Dan orang kaya yang sebenarnya sedang diantar supirnya dengan mobil mewah. Dia adalah Shin Hyuk yang risih dengan perlakukan pegawainya yang memberi hormat.

Sung Joon teringat kalau Shin Hyuk pernah menggendong Hye Jin dan bilang kalau ia menyukai Hye Jin, tepat dengan Hye Jin masuk ke ruangnya membawa notulen. Dengan dingin dan tanpa melihat Hye Jin, Sung Joon berkata, kalau mulai sekarang letakkan notulen dalam file. Tidak perlu dibawa ke aku satu per satu.  Sung Joon juga memberi uang untuk membayar ongkos pengantar. Hye Jin menolaknya. Tapi Sung Joon bilang Hye Jin adalah orang yang tidak suka membawa urusan pribadi. Hye Jin akhirnya mengambil uang itu dan pergi


Sung Joon tak tahan lagi bersikap seperti yang diminta Hye Jin. Sung Joon bilang dia tak bisa hanya menjadi teman sekelas Hye Jin. Dia juga tidak bisa dan tak mau memisahkan antara pekerjaan dan pribadi. 



Mendengar itu, Hye Jin berbalik menghadap Sung Joon seperti mau membicarakan sesuatu, tapi Joo Young tiba-tiba masuk juga. Hye Jin pun permisi keluar.

Shin Hyuk selesai wawancara. Tapi narasumber berkata Shin Hyuk hari ini membosankan. Shin Hyuk itu biasanya menyenangkan makanya ia tak mau diwawancarai orang lain. (yaelah, dia kan sedang patah hati pak, cemana mau ceria seperti biasanya). Shin Hyuk pun mengubah suasana dengan bercanda.

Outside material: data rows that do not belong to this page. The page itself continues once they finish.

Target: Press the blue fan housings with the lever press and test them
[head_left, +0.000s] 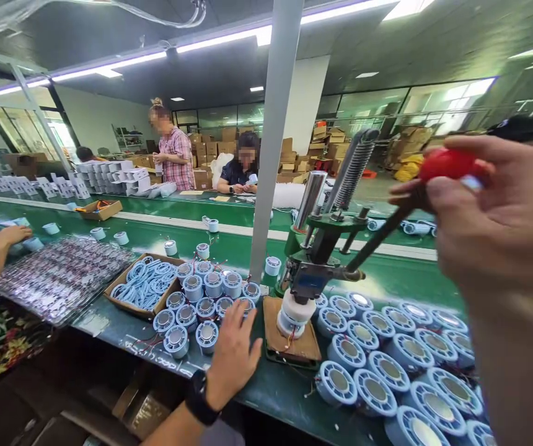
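My right hand (494, 204) is raised at the right, its fingers wrapped round the red ball knob (450, 166) on the lever of a green hand press (315, 272). Under the press's white ram sits a light-blue round housing (290, 323) with thin wires, on a brown base pad (310, 347). My left hand (236, 347), wearing a black wristband, hovers with spread fingers at the right edge of a group of light-blue round housings (206, 308). Whether its fingertips touch the nearest housing I cannot tell.
More light-blue housings (378, 365) crowd the table right of the press. A cardboard box (143, 310) of light-blue rings stands left, beside a flat tray of small parts (62, 272). A grey post (273, 136) rises behind. Co-workers sit and stand around the green line.
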`<state>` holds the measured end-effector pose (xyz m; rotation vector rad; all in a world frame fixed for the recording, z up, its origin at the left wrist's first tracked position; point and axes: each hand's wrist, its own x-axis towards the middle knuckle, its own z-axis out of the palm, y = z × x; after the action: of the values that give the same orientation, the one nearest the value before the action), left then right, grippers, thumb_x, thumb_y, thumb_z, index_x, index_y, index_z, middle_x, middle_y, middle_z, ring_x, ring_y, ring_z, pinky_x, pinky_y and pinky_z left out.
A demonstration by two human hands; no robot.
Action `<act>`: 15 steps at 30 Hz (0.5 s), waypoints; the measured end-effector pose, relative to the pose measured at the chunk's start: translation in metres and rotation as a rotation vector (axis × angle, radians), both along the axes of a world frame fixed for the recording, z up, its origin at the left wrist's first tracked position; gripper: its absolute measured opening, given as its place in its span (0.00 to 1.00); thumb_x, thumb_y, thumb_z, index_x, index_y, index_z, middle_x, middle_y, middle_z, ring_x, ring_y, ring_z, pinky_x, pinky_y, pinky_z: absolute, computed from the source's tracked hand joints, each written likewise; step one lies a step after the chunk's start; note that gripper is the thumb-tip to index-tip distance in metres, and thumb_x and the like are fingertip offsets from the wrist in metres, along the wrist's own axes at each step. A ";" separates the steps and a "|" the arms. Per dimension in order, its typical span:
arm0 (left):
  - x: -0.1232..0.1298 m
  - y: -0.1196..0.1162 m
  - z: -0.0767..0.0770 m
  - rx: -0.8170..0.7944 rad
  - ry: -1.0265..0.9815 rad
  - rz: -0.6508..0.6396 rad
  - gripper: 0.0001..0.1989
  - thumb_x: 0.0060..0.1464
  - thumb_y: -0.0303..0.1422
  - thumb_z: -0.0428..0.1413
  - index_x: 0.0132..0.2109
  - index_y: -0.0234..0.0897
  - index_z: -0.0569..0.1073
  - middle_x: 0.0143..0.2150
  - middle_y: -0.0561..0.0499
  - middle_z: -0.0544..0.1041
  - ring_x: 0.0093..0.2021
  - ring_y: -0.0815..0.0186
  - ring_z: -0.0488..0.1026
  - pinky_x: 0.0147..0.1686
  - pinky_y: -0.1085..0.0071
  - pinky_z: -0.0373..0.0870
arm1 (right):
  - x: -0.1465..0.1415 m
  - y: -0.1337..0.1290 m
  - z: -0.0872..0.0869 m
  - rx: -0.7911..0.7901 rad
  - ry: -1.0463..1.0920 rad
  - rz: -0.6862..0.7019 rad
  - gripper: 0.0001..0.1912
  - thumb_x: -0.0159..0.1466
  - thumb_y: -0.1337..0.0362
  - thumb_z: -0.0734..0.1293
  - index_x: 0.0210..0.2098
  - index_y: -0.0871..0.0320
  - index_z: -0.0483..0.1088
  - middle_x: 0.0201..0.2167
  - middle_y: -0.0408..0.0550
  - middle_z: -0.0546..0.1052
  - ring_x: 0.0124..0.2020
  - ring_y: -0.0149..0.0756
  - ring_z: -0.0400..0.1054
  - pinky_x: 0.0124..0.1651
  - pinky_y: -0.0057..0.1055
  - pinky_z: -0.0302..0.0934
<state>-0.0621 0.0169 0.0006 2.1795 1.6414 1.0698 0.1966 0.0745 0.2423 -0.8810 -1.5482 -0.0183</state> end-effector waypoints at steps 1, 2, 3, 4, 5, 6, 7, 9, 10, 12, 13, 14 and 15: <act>-0.015 -0.013 -0.006 0.018 0.065 0.077 0.27 0.59 0.26 0.52 0.65 0.38 0.66 0.70 0.41 0.62 0.72 0.49 0.53 0.69 0.42 0.54 | -0.002 0.008 -0.001 -0.007 0.084 0.056 0.20 0.66 0.56 0.63 0.58 0.36 0.64 0.57 0.47 0.70 0.53 0.43 0.72 0.57 0.49 0.67; -0.028 -0.025 -0.014 0.023 0.113 0.137 0.27 0.59 0.26 0.51 0.65 0.38 0.66 0.70 0.41 0.62 0.72 0.48 0.53 0.67 0.41 0.56 | -0.004 0.012 -0.010 -0.018 0.163 0.098 0.23 0.64 0.59 0.66 0.58 0.38 0.65 0.57 0.47 0.70 0.54 0.43 0.71 0.58 0.49 0.66; -0.040 -0.036 -0.024 0.022 0.148 0.176 0.27 0.60 0.25 0.50 0.66 0.39 0.65 0.70 0.41 0.61 0.72 0.48 0.52 0.66 0.40 0.58 | -0.008 0.011 -0.027 -0.026 0.227 0.112 0.26 0.61 0.61 0.68 0.58 0.41 0.65 0.58 0.48 0.70 0.55 0.44 0.70 0.59 0.50 0.65; -0.049 -0.045 -0.034 0.019 0.172 0.190 0.28 0.60 0.25 0.50 0.67 0.39 0.63 0.71 0.41 0.59 0.73 0.47 0.51 0.65 0.40 0.60 | -0.012 0.006 -0.051 -0.022 0.275 0.092 0.28 0.60 0.62 0.69 0.59 0.43 0.65 0.58 0.51 0.70 0.56 0.44 0.70 0.59 0.51 0.65; -0.054 -0.052 -0.044 0.017 0.187 0.182 0.29 0.59 0.25 0.50 0.68 0.40 0.62 0.72 0.41 0.57 0.73 0.46 0.50 0.64 0.40 0.62 | -0.019 -0.001 -0.080 -0.015 0.323 0.055 0.30 0.59 0.62 0.69 0.61 0.45 0.63 0.57 0.53 0.71 0.56 0.45 0.70 0.58 0.52 0.65; -0.055 -0.057 -0.052 0.015 0.191 0.157 0.30 0.59 0.24 0.50 0.68 0.40 0.62 0.73 0.41 0.55 0.73 0.45 0.49 0.64 0.40 0.62 | -0.027 -0.009 -0.111 -0.026 0.365 0.015 0.33 0.58 0.61 0.70 0.62 0.47 0.61 0.56 0.55 0.71 0.56 0.46 0.70 0.58 0.53 0.64; -0.052 -0.060 -0.058 0.009 0.184 0.119 0.32 0.58 0.24 0.51 0.68 0.40 0.61 0.73 0.40 0.55 0.73 0.44 0.48 0.64 0.41 0.63 | -0.036 -0.017 -0.144 -0.067 0.397 -0.024 0.35 0.58 0.59 0.70 0.63 0.49 0.59 0.57 0.57 0.70 0.58 0.47 0.68 0.58 0.54 0.64; -0.038 -0.061 -0.063 -0.021 0.131 0.053 0.34 0.55 0.23 0.53 0.69 0.40 0.61 0.73 0.39 0.55 0.73 0.43 0.49 0.64 0.41 0.62 | -0.057 -0.027 -0.200 -0.276 0.419 -0.065 0.45 0.56 0.52 0.71 0.67 0.55 0.51 0.60 0.61 0.66 0.62 0.51 0.63 0.61 0.56 0.60; -0.028 -0.060 -0.062 -0.043 0.089 0.028 0.36 0.53 0.23 0.54 0.68 0.40 0.62 0.72 0.39 0.57 0.72 0.43 0.51 0.64 0.42 0.63 | -0.068 -0.028 -0.221 -0.417 0.408 -0.076 0.50 0.54 0.49 0.71 0.69 0.57 0.47 0.62 0.63 0.63 0.63 0.54 0.62 0.62 0.57 0.59; -0.008 -0.057 -0.055 -0.075 -0.012 -0.017 0.37 0.49 0.22 0.55 0.67 0.39 0.64 0.69 0.38 0.62 0.70 0.44 0.58 0.64 0.46 0.65 | -0.086 -0.025 -0.245 -0.656 0.363 -0.113 0.58 0.50 0.42 0.70 0.70 0.61 0.44 0.64 0.66 0.62 0.62 0.58 0.62 0.62 0.56 0.58; -0.001 -0.056 -0.049 -0.069 -0.057 -0.044 0.37 0.47 0.22 0.56 0.66 0.39 0.65 0.68 0.39 0.65 0.68 0.46 0.62 0.64 0.49 0.66 | -0.092 -0.022 -0.249 -0.718 0.339 -0.148 0.59 0.48 0.40 0.69 0.70 0.62 0.45 0.63 0.67 0.62 0.61 0.60 0.63 0.61 0.56 0.59; 0.003 -0.054 -0.043 -0.045 -0.090 -0.074 0.36 0.47 0.22 0.56 0.65 0.40 0.67 0.66 0.40 0.68 0.66 0.47 0.65 0.64 0.52 0.67 | -0.097 -0.019 -0.250 -0.745 0.323 -0.188 0.60 0.47 0.39 0.67 0.70 0.63 0.47 0.63 0.67 0.64 0.60 0.62 0.64 0.60 0.55 0.60; 0.003 -0.053 -0.035 -0.005 -0.105 -0.104 0.34 0.47 0.23 0.56 0.63 0.40 0.69 0.64 0.41 0.70 0.65 0.49 0.66 0.64 0.54 0.67 | -0.099 -0.016 -0.248 -0.753 0.314 -0.224 0.60 0.47 0.38 0.67 0.70 0.63 0.48 0.61 0.67 0.65 0.59 0.63 0.65 0.58 0.55 0.61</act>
<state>-0.0595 -0.0363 -0.0344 2.1406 1.4688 1.1285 0.0972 0.0580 -0.0056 -1.5608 -1.1463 0.5479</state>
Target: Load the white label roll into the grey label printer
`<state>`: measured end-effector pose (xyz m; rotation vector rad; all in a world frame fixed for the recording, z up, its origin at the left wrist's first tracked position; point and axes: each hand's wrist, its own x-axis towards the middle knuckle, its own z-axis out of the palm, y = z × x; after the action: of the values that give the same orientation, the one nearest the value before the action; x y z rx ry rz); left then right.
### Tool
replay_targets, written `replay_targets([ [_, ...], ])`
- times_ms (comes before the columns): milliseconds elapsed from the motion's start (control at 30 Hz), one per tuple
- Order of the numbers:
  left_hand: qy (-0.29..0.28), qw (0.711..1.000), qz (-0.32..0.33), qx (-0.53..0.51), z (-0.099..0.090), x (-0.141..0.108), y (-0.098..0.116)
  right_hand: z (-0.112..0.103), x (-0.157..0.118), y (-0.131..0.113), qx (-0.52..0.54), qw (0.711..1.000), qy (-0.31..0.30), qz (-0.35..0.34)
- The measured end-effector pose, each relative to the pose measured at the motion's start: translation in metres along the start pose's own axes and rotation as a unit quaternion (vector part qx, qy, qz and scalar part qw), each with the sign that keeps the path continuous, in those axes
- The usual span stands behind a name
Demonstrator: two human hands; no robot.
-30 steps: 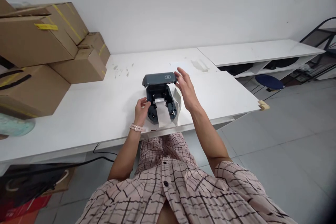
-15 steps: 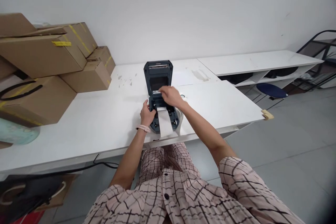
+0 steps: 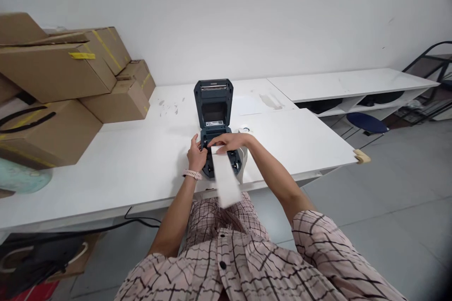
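A dark label printer (image 3: 213,103) stands on the white table with its lid raised. From its lower body a white strip of label paper (image 3: 226,181) runs toward me, longer than the printer; its near end is blurred and hangs past the table's edge. My right hand (image 3: 228,142) reaches across the printer body, fingers and thumb closed at the strip's far end. On the printer's left side, my left hand (image 3: 197,155) grips the edge, thumb over the rim. The parts under my right hand are hidden.
Stacked cardboard boxes (image 3: 56,68) fill the table's left end, beside a pale green cylinder (image 3: 24,176). A small white roll (image 3: 245,129) lies right of the printer. A blue stool (image 3: 367,122) stands at the right, and a cable (image 3: 106,229) runs below the table edge.
My right hand has come down from near the lid hinge onto the paper strip. The strip now reaches farther toward me, its near end moving. My left hand has stayed at the printer's side.
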<state>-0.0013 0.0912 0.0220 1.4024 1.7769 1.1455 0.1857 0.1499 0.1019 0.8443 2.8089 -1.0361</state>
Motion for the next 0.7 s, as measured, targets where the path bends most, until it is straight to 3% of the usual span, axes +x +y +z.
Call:
replay_targets([
  [67,-0.002,1.0,-0.005,-0.008,0.0,0.0,-0.001,0.003,-0.038,0.015,0.162,0.979,0.06,-0.103],
  [167,0.0,1.0,-0.012,-0.008,0.0,0.001,-0.002,0.022,-0.105,0.047,0.326,0.902,0.209,-0.19],
  [233,0.005,1.0,-0.012,-0.01,0.001,0.001,-0.003,0.038,-0.146,0.068,0.369,0.864,0.3,-0.166],
  [300,0.011,1.0,-0.012,-0.015,0.002,0.002,-0.005,0.05,-0.172,0.083,0.381,0.858,0.335,-0.08],
  [367,0.013,1.0,-0.009,-0.027,0.004,0.003,-0.009,0.057,-0.18,0.092,0.372,0.865,0.336,0.017],
  [467,0.011,0.999,-0.001,-0.047,0.005,0.005,-0.016,0.062,-0.164,0.103,0.36,0.866,0.331,0.101],
  [600,0.012,0.998,-0.007,-0.063,0.006,0.007,-0.02,0.071,-0.134,0.124,0.404,0.85,0.318,0.115],
  [700,0.011,0.999,0.0,-0.048,0.004,0.006,-0.016,0.073,-0.134,0.137,0.42,0.843,0.319,0.103],
])
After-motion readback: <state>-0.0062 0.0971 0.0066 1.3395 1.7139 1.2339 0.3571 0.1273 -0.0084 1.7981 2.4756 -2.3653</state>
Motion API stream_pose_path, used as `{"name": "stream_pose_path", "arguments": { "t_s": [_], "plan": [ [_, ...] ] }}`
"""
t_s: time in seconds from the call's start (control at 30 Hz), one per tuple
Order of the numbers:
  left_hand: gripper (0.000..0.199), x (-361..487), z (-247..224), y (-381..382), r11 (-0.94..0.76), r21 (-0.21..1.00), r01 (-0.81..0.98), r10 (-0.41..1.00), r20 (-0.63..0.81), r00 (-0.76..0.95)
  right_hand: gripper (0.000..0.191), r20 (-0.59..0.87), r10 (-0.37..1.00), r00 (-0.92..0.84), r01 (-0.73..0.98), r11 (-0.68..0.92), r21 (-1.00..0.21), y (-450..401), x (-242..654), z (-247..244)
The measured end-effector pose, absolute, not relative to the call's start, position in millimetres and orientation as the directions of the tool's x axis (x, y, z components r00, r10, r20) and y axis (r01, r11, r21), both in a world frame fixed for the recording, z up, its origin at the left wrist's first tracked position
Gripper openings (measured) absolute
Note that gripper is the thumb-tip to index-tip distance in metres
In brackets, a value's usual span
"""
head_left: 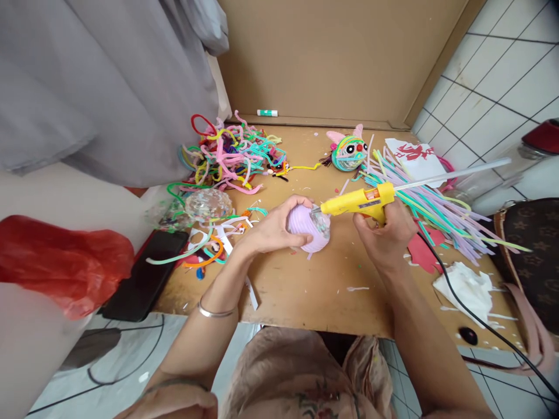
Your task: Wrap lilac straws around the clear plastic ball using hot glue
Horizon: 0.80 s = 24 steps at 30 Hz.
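My left hand [279, 227] is closed round a small rounded piece wrapped in lilac pipe cleaners [301, 230], held over the wooden table. A clear, glassy-looking patch shows on its right side. In my right hand [386, 233] is a yellow hot glue gun [360, 201], with a long translucent glue stick [454, 174] poking out of its back. The gun's nozzle is at the upper edge of the clear patch; whether it touches I cannot tell. Behind them sits a finished-looking figure [349, 152] of coloured pipe cleaners with pink ears and round eyes.
A tangled heap of pipe cleaners [231, 154] lies back left, straight ones [437, 203] at right. Near my left arm are a clear plastic ball [208, 203], paper scraps and a black phone [146, 276]. The gun's black cord [454, 285] runs past a crumpled tissue [465, 291] and brown bag [530, 256].
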<state>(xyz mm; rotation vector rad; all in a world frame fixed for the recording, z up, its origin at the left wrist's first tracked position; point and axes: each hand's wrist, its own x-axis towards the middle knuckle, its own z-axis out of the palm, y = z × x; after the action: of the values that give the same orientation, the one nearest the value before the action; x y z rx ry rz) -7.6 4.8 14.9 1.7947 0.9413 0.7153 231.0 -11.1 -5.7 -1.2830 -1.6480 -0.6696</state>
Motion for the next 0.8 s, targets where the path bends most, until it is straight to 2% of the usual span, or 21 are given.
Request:
{"name": "stream_pose_path", "arguments": {
  "t_s": [0.33,0.8],
  "plan": [
    [0.058,-7.8,15.6,5.2,-0.232,0.936,0.265,0.841,0.056,0.539,0.014,0.802,0.597,0.013,0.954,0.233,-0.189,-16.3,228.4,-1.2],
    [0.058,-8.4,15.6,5.1,-0.244,0.93,0.274,0.841,0.062,0.538,0.011,0.795,0.605,-0.041,0.944,0.284,-0.168,-16.6,231.3,-0.3]
  ]
}}
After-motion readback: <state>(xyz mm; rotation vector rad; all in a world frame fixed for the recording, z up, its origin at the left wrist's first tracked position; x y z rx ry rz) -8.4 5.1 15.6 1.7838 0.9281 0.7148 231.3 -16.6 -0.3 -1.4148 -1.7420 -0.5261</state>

Shin Hyuk berteleponan dengan seseorang dengan menggunakan bahasa inggris. Siapa? Ibunya? Ayahnya? Entahlah. Tapi setelah mematikan teleponanya Shin Hyuk berguman “Mungkin sudah waktunya aku pergi.”

Bersambung ke part 2

Komentar:
Pertemuan Sung Joon dan Hye Jin layaknya teman lama yang saling merindukan. Aku mengerti akan sikap Hye Jin yang menjaga jarak dengan Sung Joon. Bagaimana dia bisa bahagia sendiri di atas kesedihan temannya. Apalagi mengingat kalau Hye Jin itu adalah orang yang benar-benar baik.
Shin Hyuk ini benar-benar orang misterius ya. Who are You?